Return every line from the one with "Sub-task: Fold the" through the one with "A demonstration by", inclusive, exactly as it appears below.

··· Stored data ···

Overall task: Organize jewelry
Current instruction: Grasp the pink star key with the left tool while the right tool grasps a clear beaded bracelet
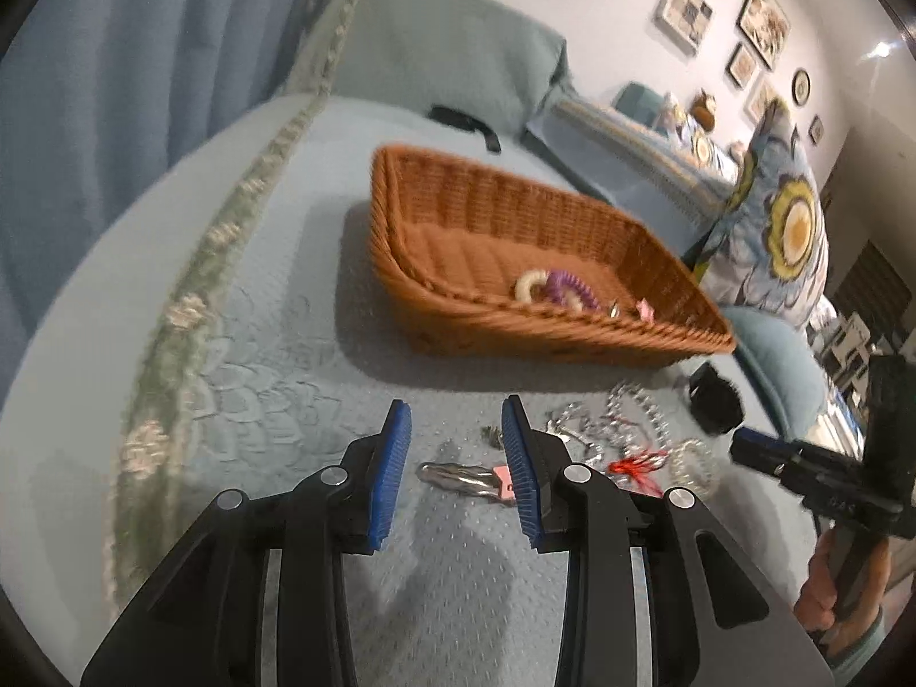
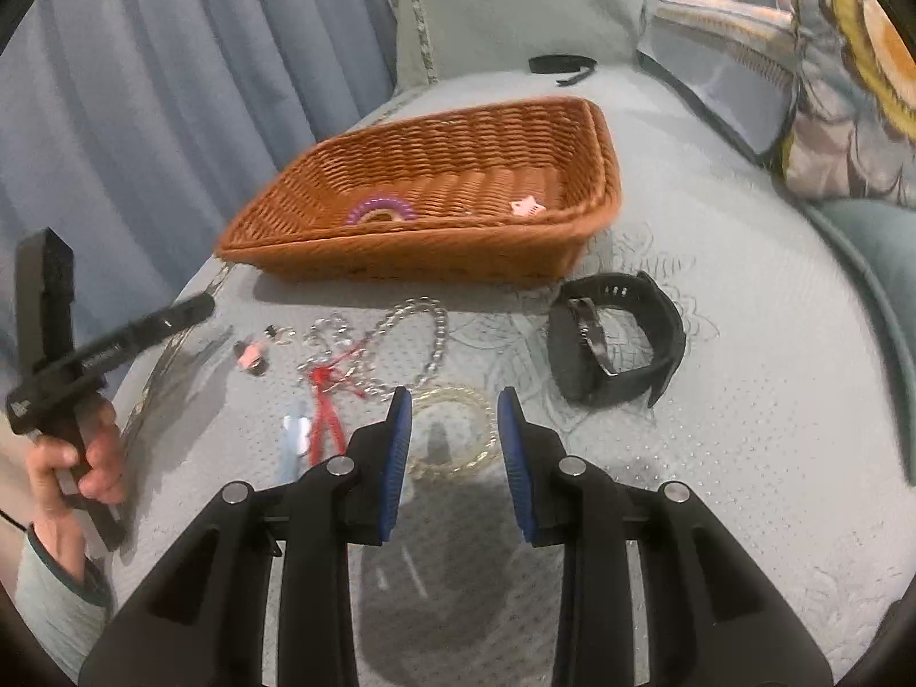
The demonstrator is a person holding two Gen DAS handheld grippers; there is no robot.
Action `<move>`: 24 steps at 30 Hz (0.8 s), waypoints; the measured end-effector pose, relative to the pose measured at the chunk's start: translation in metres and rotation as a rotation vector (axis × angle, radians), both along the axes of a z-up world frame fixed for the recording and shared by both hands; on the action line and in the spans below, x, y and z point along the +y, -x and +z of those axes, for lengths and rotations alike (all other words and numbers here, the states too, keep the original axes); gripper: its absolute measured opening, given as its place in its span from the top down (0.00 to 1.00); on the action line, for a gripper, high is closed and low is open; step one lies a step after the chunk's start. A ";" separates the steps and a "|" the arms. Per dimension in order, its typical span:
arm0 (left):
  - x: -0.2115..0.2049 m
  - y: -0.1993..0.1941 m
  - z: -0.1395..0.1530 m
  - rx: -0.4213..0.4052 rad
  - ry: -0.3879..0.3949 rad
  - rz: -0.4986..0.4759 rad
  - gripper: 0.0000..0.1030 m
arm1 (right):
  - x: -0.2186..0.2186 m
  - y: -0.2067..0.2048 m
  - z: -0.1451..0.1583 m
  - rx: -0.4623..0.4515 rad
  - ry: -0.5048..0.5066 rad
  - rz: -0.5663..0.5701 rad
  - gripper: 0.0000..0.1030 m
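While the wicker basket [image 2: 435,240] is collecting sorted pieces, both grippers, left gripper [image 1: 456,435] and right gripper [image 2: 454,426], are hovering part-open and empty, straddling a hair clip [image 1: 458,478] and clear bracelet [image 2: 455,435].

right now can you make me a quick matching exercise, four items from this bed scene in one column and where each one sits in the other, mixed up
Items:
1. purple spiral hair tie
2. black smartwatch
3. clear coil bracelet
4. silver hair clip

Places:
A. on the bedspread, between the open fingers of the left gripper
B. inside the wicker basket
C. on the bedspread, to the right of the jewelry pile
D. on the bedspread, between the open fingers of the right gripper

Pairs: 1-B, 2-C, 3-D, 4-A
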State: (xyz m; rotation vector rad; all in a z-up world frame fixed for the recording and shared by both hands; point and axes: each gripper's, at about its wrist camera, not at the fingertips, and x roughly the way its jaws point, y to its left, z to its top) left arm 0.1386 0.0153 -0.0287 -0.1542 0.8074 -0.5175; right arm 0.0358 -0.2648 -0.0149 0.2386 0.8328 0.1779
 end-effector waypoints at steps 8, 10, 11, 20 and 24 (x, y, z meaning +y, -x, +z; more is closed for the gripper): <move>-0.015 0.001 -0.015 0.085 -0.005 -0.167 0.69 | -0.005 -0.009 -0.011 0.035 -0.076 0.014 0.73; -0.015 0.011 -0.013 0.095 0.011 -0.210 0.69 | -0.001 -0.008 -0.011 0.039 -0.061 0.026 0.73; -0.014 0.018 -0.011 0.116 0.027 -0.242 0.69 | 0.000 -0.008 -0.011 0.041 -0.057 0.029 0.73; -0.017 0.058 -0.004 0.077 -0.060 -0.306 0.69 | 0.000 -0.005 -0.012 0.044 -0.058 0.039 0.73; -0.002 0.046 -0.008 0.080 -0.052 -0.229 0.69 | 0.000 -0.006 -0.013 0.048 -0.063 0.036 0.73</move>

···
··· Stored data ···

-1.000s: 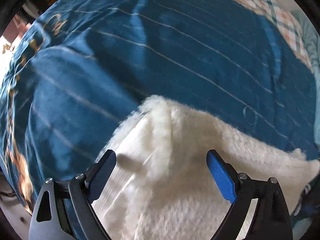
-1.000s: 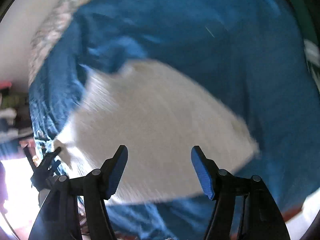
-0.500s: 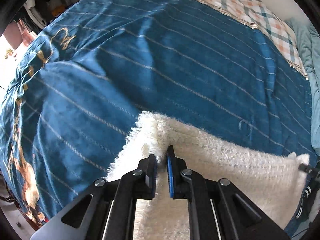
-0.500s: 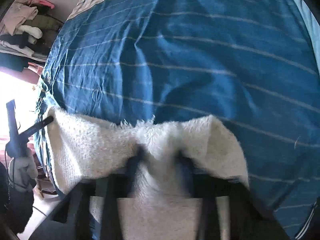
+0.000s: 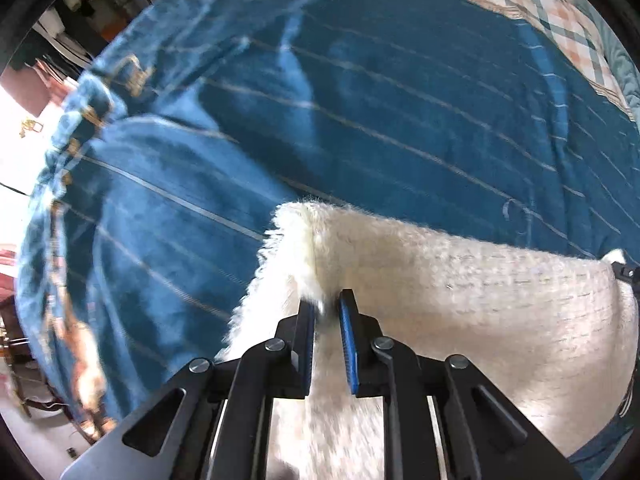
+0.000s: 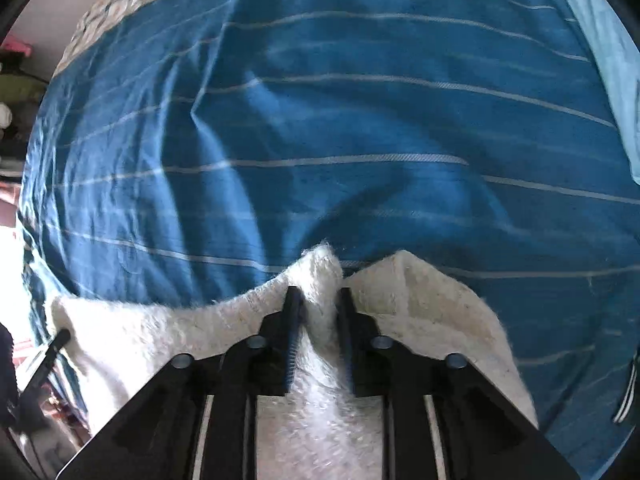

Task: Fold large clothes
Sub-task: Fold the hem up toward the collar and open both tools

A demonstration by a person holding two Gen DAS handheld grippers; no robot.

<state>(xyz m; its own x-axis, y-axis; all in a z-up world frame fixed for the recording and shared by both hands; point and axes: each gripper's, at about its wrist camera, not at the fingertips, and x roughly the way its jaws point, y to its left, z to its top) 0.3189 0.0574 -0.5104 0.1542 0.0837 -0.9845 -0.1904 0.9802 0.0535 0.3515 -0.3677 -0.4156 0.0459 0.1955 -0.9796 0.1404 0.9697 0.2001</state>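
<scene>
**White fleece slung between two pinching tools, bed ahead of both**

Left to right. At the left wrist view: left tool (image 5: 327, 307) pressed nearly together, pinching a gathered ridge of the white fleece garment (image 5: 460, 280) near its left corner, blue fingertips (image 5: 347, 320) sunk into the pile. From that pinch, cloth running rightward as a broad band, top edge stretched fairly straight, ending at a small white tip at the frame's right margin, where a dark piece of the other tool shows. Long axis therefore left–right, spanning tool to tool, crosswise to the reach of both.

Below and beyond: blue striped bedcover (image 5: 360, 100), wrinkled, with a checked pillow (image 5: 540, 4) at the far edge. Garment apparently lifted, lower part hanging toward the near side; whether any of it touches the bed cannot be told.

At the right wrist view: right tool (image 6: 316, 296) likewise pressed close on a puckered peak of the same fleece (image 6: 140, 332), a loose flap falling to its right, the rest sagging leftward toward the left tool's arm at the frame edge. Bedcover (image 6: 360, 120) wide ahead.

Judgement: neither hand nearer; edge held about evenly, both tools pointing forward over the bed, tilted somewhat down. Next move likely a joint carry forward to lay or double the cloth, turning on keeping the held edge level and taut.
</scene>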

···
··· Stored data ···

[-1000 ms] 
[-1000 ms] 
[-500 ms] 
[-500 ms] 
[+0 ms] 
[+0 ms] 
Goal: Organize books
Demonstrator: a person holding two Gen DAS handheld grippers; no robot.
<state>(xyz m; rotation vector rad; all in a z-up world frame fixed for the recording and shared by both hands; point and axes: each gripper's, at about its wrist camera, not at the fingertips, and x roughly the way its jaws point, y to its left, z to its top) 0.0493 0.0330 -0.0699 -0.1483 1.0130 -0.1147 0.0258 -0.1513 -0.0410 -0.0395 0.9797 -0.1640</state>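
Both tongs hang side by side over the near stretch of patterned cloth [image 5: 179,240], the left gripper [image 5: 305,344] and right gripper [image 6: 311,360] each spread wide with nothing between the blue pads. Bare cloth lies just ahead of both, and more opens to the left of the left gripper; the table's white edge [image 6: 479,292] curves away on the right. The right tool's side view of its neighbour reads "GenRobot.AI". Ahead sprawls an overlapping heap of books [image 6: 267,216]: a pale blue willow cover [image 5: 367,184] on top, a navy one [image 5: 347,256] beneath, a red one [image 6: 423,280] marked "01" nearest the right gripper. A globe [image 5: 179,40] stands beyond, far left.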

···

**Answer space:**
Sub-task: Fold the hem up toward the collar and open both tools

A demonstration by a person holding two Gen DAS handheld grippers; no robot.

The answer contains nothing further.